■ Task objective ■
Please give the data again in full, exactly as provided.
Data excerpt Start Marker
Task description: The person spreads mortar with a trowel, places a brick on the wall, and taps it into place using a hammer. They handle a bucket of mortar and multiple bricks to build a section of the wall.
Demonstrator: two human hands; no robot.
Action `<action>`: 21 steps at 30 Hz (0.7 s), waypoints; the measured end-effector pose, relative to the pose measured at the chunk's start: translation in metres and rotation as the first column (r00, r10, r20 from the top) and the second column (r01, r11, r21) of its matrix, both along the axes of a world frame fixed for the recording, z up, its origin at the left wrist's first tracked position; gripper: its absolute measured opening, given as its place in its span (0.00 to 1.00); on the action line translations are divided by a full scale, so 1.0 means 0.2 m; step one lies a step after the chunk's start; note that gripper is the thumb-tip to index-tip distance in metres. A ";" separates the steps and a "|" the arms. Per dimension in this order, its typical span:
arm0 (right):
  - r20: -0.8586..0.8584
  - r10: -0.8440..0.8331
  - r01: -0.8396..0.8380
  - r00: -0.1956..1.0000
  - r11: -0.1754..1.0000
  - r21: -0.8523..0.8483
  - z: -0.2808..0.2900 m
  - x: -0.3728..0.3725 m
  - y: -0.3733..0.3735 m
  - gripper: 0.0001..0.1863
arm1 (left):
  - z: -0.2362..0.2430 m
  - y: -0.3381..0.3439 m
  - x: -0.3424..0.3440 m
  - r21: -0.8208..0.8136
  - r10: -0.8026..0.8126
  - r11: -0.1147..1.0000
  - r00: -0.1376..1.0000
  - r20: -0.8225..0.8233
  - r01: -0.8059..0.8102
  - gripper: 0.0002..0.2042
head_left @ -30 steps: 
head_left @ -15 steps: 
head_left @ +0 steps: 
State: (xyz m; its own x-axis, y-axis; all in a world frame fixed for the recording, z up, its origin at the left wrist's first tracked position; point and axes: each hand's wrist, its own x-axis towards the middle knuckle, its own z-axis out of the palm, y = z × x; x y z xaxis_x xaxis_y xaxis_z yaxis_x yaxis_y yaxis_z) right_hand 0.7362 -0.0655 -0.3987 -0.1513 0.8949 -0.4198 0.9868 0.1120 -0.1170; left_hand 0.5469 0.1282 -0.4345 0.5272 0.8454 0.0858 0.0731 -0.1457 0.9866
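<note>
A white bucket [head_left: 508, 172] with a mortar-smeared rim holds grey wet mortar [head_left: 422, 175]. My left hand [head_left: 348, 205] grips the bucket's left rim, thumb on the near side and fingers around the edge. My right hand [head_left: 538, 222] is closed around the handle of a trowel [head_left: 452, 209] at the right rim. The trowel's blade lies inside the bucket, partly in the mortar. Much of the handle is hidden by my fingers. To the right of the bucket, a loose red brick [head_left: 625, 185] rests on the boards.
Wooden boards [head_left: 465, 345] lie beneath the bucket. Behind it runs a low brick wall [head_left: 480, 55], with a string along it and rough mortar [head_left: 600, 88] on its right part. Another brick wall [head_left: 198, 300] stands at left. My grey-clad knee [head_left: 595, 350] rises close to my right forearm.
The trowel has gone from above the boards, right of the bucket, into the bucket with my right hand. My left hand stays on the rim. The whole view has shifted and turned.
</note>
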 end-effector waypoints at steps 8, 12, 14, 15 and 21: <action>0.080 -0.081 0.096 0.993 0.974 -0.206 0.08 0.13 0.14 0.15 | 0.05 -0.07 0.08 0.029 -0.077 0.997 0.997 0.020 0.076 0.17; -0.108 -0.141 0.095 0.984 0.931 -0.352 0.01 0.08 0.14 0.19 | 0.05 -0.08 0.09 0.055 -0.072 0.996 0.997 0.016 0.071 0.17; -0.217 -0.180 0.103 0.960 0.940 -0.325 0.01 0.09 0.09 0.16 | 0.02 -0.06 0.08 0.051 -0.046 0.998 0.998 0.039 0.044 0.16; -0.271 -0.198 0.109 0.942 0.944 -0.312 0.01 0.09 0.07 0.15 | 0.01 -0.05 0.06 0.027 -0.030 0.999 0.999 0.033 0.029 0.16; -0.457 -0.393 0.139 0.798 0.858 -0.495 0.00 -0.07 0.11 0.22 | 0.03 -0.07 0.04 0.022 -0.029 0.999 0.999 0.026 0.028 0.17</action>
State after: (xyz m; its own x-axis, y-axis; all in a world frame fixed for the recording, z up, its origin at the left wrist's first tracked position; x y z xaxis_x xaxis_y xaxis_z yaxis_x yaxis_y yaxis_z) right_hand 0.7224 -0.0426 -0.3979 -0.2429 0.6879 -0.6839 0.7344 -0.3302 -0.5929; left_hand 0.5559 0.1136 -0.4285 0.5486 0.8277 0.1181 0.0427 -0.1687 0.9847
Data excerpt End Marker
■ Exercise response ■
Task description: The person spreads mortar with a trowel, places a brick on the wall, and taps it into place using a hammer. They handle a bucket of mortar and multiple bricks to build a section of the wall.
Demonstrator: two human hands; no robot.
Action `<action>`: 21 steps at 30 Hz (0.7 s), waypoints; the measured end-effector pose, relative to the pose measured at the chunk's start: translation in metres and rotation as the first column (r00, r10, r20 from the top) and the second column (r01, r11, r21) of its matrix, both along the axes of a world frame fixed for the recording, z up, its origin at the left wrist's first tracked position; gripper: its absolute measured opening, given as its place in its span (0.00 to 1.00); on the action line translations are divided by a full scale, so 1.0 means 0.2 m; step one lies a step after the chunk's start; note that gripper is the thumb-tip to index-tip distance in metres. A ";" separates the steps and a "|" the arms. Per dimension in this order, its typical span:
arm0 (right):
  - r20: -0.8586..0.8584
  - r10: -0.8440..0.8331
  - r01: -0.8396..0.8380
  - r00: -0.1956..1.0000
  - r11: -0.1754..1.0000
  - r21: -0.8523..0.8483
  - z: -0.2808..0.2900 m
  - x: -0.3728..0.3725 m
  - y: -0.3733..0.3735 m
  - gripper: 0.0001..0.1863
arm1 (left):
  - z: -0.2362..0.2430 m
  - y: -0.3381..0.3439 m
  - x: -0.3424..0.3440 m
  - r21: -0.8208..0.8136
  - r10: -0.8026..0.8126
  - r11: -0.1147..1.0000
  - r00: -0.1376..1.0000
  - r20: -0.8225..0.8233
  - r01: -0.8059..0.8102
  - gripper: 0.0002..0.2042
head_left @ -30 steps: 
head_left @ -15 steps: 
head_left @ +0 steps: 
State: (xyz m; its own x-axis, y-axis; all in a world frame fixed for the recording, z up, its origin at the left wrist's first tracked position; point and axes: each hand's wrist, its own x-axis towards the middle knuckle, its own z-axis out of the palm, y = z × x; x y z xaxis_x xaxis_y xaxis_z yaxis_x yaxis_y yaxis_z) right_hand 0.7362 -0.0655 -0.3987 -0.1513 0.8949 -0.4198 0.9868 0.1120 -0.1170; left_hand 0.5469 0.1282 -0.4345 0.5272 0.8454 0.0858 0.0731 -0.1457 0.9866
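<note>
A white bucket [head_left: 508, 172] with a mortar-smeared rim holds grey wet mortar [head_left: 422, 175]. My left hand [head_left: 348, 205] grips the bucket's left rim, thumb on the near side and fingers around the edge. My right hand [head_left: 538, 222] is closed around the handle of a trowel [head_left: 452, 209] at the right rim. The trowel's blade lies inside the bucket, partly in the mortar. Much of the handle is hidden by my fingers. To the right of the bucket, a loose red brick [head_left: 625, 185] rests on the boards.
Wooden boards [head_left: 465, 345] lie beneath the bucket. Behind it runs a low brick wall [head_left: 480, 55], with a string along it and rough mortar [head_left: 600, 88] on its right part. Another brick wall [head_left: 198, 300] stands at left. My grey-clad knee [head_left: 595, 350] rises close to my right forearm.
The trowel has gone from above the boards, right of the bucket, into the bucket with my right hand. My left hand stays on the rim. The whole view has shifted and turned.
</note>
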 end-effector waypoints at steps 8, 12, 14, 15 and 21: <action>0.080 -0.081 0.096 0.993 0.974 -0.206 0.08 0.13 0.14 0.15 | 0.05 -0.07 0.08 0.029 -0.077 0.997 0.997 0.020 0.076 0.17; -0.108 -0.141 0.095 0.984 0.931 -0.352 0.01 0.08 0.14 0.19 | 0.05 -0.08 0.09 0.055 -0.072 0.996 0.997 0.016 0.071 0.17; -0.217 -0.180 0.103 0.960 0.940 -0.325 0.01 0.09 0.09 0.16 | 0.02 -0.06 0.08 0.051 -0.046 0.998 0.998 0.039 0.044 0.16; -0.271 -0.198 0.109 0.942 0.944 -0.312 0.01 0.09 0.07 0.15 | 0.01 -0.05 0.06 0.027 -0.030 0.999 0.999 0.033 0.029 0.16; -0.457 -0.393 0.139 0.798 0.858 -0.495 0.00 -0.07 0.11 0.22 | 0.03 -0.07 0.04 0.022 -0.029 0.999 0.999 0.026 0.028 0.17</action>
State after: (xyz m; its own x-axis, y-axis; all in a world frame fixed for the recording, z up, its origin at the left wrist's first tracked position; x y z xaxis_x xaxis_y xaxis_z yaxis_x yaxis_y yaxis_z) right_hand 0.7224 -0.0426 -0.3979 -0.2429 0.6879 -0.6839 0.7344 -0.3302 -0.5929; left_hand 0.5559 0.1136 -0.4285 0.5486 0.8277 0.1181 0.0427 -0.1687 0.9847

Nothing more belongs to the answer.